L’équipe a choisi ce système en particulier parce que l’étoile est tellement grande que la planète a besoin de presque huit heures pour passer devant elle. «Cela a donné à CHEOPS l’opportunité de montrer sa capacité à capturer des transits difficilement observables depuis la Terre, car les nuits pendant lesquelles il est possible d’observer pendant huit heures avec une grande qualité depuis le sol sont très rares», explique Didier Queloz, professeur au Département d’astronomie de la Faculté des sciences de l’Université de Genève et porte-parole de l’équipe scientifique de CHEOPS. La première courbe de lumière liée à un transit générée par CHEOPS est représentée sur l’illustration 3; la baisse provoquée par la planète sur la courbe intervient environ neuf heures après le début de l’observation.

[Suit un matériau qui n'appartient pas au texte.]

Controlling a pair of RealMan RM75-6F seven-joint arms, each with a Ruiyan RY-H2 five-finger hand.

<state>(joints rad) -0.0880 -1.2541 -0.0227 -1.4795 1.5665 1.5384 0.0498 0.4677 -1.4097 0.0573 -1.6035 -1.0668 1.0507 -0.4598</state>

Le transit de KELT-11b mesuré par CHEOPS a permis de définir la taille de l’exoplanète. Elle possède un diamètre de 181’600 km, que CHEOPS est capable de mesurer avec une précision de 4’290 km. En comparaison, le diamètre de la Terre n’est que d’environ 12’700 km, tandis que celui de Jupiter, la plus grande planète du système solaire, est de 139’900 km. L’exoplanète KELT-11b est ainsi plus imposante que Jupiter mais elle est cinq fois moins massive que celle-ci, ce qui signifie que sa densité est extrêmement faible: «Cette exoplanète flotterait dans une piscine suffisamment grande», affirme David Ehrenreich, responsable scientifique de la mission à l’Université de Genève. La faible densité est imputée à la proximité entre cette exoplanète et son imposante étoile. L’illustration 4 montre un schéma à l’échelle du premier système de planètes en transit observé par CHEOPS.
«Les mesures de CHEOPS sont cinq fois plus précises que celles effectuées depuis le sol», indique Willy Benz. «Cela donne un avant-goût des résultats que nous pouvons espérer grâce à CHEOPS au cours des prochains mois et des prochaines années», conclut-il.